Amazon’s Project Kuiper is a new LEO satellite constellation that could provide low-latency, high-speed broadband connectivity to unserved and underserved communities around the world.
That, at least, is the aim of the US web and retail giant, which hopes to launch over 3,000 satellites into orbit less than 400 miles above the earth’s surface.
Satellite broadband is seen as a useful way to provide broadband access to isolated areas and the estimated four billion people with limited or no broadband – especially where fibre is uneconomic or difficult to supply. Amazon is not alone in its efforts, albeit this is one of the most ambitious satellite constellation launches for underserved communities mooted so far.

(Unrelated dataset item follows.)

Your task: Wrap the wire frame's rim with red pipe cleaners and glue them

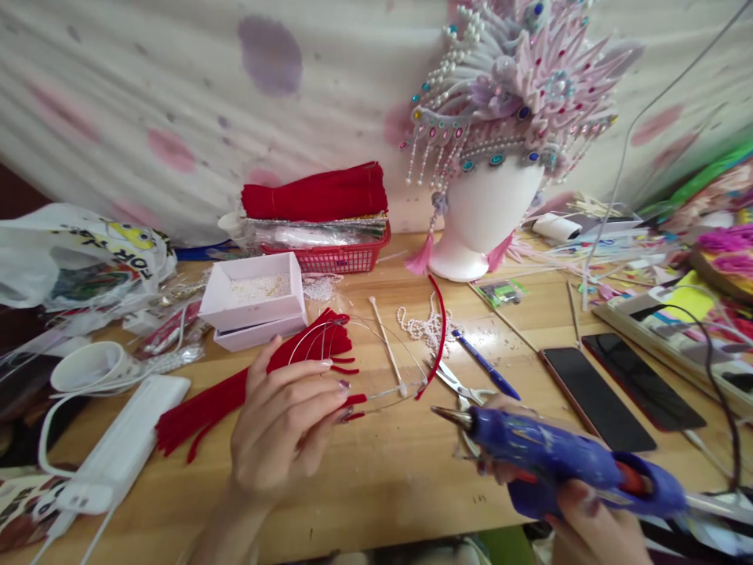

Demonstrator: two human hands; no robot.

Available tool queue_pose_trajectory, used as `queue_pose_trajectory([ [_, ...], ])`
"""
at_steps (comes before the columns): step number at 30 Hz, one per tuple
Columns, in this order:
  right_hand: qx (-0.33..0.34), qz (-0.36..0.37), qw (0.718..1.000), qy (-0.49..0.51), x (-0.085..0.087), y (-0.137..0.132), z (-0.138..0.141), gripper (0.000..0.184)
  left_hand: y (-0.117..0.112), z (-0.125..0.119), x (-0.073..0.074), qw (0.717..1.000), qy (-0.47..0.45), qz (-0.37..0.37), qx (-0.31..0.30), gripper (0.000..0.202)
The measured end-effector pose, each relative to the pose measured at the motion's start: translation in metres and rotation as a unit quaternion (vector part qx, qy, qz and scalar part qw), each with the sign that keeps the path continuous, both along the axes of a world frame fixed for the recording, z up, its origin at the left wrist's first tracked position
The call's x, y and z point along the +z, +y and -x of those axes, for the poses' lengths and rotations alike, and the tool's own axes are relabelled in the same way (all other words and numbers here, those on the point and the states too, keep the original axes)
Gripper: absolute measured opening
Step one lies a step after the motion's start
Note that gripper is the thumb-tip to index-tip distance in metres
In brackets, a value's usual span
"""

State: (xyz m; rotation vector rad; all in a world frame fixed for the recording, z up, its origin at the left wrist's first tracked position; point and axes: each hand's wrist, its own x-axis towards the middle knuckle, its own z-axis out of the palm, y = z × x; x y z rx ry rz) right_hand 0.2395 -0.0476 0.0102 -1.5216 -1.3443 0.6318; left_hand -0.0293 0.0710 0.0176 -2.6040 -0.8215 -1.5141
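My left hand [288, 424] is closed, its fingertips pinching a thin wire frame [388, 400] whose loops arch over the table. Short red fuzzy pieces [354, 400] show at those fingertips; whether they are wrapped on the wire I cannot tell. Behind this hand lies a bundle of red chenille stems [205, 400]. In my right hand [594, 510] is a blue hot glue gun [553, 451], its metal nozzle pointing left towards the frame. A curved red chenille stem [442, 329] stands near the frame's right end. Scissors [456, 384] lie partly hidden behind the glue gun.
A foam head [488, 212] wearing a pink beaded headdress [518, 102] stands at the back. White boxes [252, 294], a red basket [335, 255] and a power strip [129, 439] lie left. Right are two phones [594, 400], a blue pen [485, 365] and bead strings [423, 326].
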Motion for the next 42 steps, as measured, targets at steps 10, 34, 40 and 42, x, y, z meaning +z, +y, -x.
queue_pose_trajectory([
  [10,0.144,-0.055,0.987,0.034,0.019,0.021,0.024,0.061,-0.023,-0.001,-0.009,0.994,-0.069,0.078,0.005,0.019],
  [34,0.114,-0.076,0.99,-0.012,0.024,0.021,0.024,0.052,-0.023,-0.005,-0.007,0.995,-0.065,0.071,0.005,0.023],
  [40,0.138,-0.051,0.989,0.006,0.023,0.023,0.022,0.058,-0.023,-0.007,-0.006,0.995,-0.066,0.077,0.005,0.024],
  [42,0.136,-0.048,0.989,0.003,0.022,0.023,0.021,0.059,-0.022,-0.008,-0.005,0.995,-0.068,0.074,0.007,0.023],
])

Satellites also play a role in plans from another web giant. This time Facebook – alongside partners like Columbia University’s Centre for International Earth Science Information Network and Digital Globe – will use artificial intelligence (AI) and big data to address large-scale social, health and infrastructure challenges in sub-Saharan Africa.
Satellite imagery from Digital Globe (which owns and operates a constellation of high-resolution commercial Earth imaging satellites), along with public census data and other sources will be used in the creation of detailed population density maps of Africa with help from advanced computer capabilities and machine learning. The role of AI is important because, while high-resolution satellite imagery already exists for much of the world, without the speed of data crunching AI allows it would take a very long time to go through such imagery and identify the locations of towns and villages, some of them very small.
The result? Better, more accurately focused, humanitarian efforts, vaccination programmes and rural power supplies to name only three – and, alongside the Amazon project, further evidence of the potentially game-changing effect of satellite communications on development.